The economy can "fall apart" in a few different ways - One way would be for the dollar to become debased through further inflation, the economy could contract into a massive depression (in which case all asset classes would fall in price) or there could be a "SHTF" Shit Hits the Fan total collapse scenario with food shortages, martial law, etc.
The reason people like gold is that is has been ackowledged by the world as a store of value for thousands of years. Dig up an old sunken ship from the 1800s and the gold in its treasure has retained the same value as it did when it sunk. The paper money used back then is now worthless. Three thousand year old gold is as good as new, whereas paper money all eventually becomes worthless.
Throughout history, all governments (as in ALL, every single one) have used debasement of their paper currencies as a way to pay for ever expanding debt. Inflation started back in ancient Athens by mixing cheap metals into gold coins) Rome blew up their economy through debasement as well.
So the inevitable course of money (especially paper "fiat" money not tied to a tangible asset) is to lose value over time until it is replaced by something else. The Pound Sterling has lost 98.6 percent of its purchasing power since its inception in the late 1600s. The US dollar has lost 98 percent since the year 1900.
Thus the dollar will continue to decline in value as it has over the past 100 years. In fact the first currency we printed - the Continental - became worthless through debasement. Thats why the US constitution declares that ONLY gold and silver be used a form of money. But of course the government got around that with the Federal Reserve Act. Thanks to Nixon in the 70s, the US dollar is now backed by nothign more than America's "good credit and reputation" LOL.
So why gold and silver? Simple - they do not change in value against other asset classes, rather they remain constant over the long term. What people perceive as an increase in the price of Gold/Silver is, over the long run, simply a function of the debasement of a currency. That sounds hard to weird, but its true - an ounce of gold in 1900 had the same purchasing power as it does today. But through inflation (printing of excess amounts of currency) it takes more "dollars" to buy that same ounce of gold today.
In a true, world ending SHTF scenario, gold might not be immediately useful (Although in other examples of economic collapse around the world through war or famine gold has always been valued. Especially when a currency collapse is the cause of the problem)

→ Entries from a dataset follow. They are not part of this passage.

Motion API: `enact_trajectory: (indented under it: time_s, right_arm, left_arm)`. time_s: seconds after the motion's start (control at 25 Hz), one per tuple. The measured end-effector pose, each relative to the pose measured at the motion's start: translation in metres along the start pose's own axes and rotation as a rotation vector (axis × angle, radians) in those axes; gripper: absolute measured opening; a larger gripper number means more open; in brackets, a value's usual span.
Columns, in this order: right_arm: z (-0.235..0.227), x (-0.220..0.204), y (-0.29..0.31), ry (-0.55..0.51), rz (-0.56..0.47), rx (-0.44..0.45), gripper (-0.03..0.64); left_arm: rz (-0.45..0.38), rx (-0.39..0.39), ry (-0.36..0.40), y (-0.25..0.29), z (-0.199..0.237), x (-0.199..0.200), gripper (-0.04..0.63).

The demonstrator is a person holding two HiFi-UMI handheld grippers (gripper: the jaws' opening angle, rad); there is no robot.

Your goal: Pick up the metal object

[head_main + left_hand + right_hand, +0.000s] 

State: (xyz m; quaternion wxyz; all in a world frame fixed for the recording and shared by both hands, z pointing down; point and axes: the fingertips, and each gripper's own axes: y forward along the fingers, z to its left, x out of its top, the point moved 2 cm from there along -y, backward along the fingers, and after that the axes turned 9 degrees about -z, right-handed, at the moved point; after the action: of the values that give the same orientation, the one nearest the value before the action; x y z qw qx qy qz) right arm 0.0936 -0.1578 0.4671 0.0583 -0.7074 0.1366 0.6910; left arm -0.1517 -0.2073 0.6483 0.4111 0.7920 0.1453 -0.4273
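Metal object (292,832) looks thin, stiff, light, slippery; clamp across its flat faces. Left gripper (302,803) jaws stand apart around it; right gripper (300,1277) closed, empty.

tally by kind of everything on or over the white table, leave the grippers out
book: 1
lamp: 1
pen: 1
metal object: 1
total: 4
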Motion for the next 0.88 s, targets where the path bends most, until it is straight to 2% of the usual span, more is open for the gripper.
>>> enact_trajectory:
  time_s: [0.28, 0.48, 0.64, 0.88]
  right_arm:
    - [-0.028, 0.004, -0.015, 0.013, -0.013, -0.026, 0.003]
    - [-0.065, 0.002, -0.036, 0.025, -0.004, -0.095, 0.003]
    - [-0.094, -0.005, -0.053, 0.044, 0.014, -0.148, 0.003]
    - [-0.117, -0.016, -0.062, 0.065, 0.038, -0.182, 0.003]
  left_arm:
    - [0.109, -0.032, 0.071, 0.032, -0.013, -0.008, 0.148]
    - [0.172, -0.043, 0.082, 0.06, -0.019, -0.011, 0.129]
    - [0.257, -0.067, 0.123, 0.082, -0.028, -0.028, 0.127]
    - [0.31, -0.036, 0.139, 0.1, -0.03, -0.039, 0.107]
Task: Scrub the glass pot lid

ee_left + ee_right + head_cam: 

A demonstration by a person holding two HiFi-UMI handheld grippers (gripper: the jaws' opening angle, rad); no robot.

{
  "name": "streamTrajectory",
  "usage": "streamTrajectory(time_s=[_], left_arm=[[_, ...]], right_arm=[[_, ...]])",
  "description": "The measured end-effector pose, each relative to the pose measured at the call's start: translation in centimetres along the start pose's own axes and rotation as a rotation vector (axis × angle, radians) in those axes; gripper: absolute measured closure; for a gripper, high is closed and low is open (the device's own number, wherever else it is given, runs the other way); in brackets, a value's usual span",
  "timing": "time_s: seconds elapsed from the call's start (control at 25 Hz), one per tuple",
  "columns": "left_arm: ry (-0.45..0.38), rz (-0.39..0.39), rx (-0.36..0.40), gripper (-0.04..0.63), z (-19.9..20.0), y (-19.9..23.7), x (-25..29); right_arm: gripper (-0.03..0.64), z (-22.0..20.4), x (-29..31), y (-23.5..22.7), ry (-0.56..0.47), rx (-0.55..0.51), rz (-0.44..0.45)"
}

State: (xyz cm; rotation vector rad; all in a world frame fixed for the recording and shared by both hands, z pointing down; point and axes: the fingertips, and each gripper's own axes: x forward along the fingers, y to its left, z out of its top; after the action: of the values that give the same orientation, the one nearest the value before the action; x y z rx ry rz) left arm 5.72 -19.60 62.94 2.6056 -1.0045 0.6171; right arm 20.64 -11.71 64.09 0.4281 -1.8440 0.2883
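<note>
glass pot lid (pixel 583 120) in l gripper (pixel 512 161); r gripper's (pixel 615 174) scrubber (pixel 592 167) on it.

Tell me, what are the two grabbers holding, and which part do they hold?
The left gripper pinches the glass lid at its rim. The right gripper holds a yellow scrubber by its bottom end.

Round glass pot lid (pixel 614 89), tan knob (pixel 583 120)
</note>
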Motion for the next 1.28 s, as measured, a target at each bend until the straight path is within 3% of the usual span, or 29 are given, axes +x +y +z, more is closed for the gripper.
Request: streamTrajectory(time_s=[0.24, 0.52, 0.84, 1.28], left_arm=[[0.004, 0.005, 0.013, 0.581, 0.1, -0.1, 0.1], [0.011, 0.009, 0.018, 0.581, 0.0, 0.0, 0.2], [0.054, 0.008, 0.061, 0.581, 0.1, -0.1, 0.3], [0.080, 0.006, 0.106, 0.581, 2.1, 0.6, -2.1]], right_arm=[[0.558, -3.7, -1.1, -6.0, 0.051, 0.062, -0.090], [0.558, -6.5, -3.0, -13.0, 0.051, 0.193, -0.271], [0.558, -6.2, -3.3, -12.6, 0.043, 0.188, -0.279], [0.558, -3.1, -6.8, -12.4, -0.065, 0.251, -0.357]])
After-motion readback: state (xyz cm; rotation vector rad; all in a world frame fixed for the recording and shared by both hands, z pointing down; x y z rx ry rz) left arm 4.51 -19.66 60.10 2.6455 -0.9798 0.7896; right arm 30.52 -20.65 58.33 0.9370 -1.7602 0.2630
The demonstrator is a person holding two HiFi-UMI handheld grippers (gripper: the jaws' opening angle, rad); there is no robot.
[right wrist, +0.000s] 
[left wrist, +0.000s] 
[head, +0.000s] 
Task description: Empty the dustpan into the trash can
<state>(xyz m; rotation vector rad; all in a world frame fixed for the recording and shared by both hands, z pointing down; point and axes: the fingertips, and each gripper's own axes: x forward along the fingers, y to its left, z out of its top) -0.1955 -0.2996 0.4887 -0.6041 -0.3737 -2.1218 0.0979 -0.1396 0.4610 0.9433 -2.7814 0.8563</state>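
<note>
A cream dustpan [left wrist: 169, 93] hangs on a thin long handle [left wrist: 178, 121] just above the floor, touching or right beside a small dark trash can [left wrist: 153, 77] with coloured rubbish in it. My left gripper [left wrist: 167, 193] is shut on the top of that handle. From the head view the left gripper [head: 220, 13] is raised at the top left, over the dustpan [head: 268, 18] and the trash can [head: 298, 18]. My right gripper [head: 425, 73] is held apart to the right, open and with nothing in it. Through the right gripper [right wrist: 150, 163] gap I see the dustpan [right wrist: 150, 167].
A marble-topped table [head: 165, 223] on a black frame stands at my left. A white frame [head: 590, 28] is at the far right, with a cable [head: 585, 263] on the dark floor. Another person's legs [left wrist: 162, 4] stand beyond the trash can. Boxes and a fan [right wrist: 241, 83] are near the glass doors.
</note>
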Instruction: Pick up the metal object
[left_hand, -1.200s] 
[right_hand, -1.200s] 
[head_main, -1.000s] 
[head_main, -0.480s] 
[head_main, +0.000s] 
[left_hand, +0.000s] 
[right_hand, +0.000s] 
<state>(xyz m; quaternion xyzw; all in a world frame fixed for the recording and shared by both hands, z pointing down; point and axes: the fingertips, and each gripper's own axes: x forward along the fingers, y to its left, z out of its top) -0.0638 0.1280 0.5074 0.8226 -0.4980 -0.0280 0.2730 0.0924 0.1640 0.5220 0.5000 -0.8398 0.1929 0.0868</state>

But once we move beyond a "hide in your bunker" phase back to a semblance of normal trade and commerce, history shows gold will again become useful as a store of value and a unit of money.
Personally, I think it's wise to have as many bases covered as possible for anything from a terrorist attack to a natural disaster (earthquakes where I live) That means a firearm or two, ammo, cash, food and water and supplies (batteries, toiletries etc). We do have a lot of gold and silver bullion as well because I know that the long term value of fiat "dollars" is to go to essentially zero and my gold/silver bullion carries no counterparty risk.
When a currency gets weaker you do not want to have your wealth locked up in it. Gold/Silver or other strong currencies will be insurance. It's hard to say exactly what currencies will grow stronger since ALL the of the world uses various forms of fiat money.
Due to short term factors such as deleveraging, margin calls, foreign capital flight etc. the dollar could continue to remain strong relative to other currencies in the short - mid term. For the past 4 or 5 years the real estate market in the US was in a bubble that is now popping. Eventually prices will fall back in line with per capita income and other general asset classes. Actually, over the long term, all the asset classes generally track each other within a narrow band, In the short term they will fluctuate and bubbles will form, but eventually that bubble pops and returns to the normal range.
By the way, most people don't realize this, but even before the recent crash the DOW had DECREASED in value over 9 years since the year 2000 when measured in inflation-adjusted dollars. Large stock market numbers do not mean anything unless measured against inflation. The stock markets have been in a bear market for 10 years, but because inflation has jacked up the nominal prices, most people think the opposite.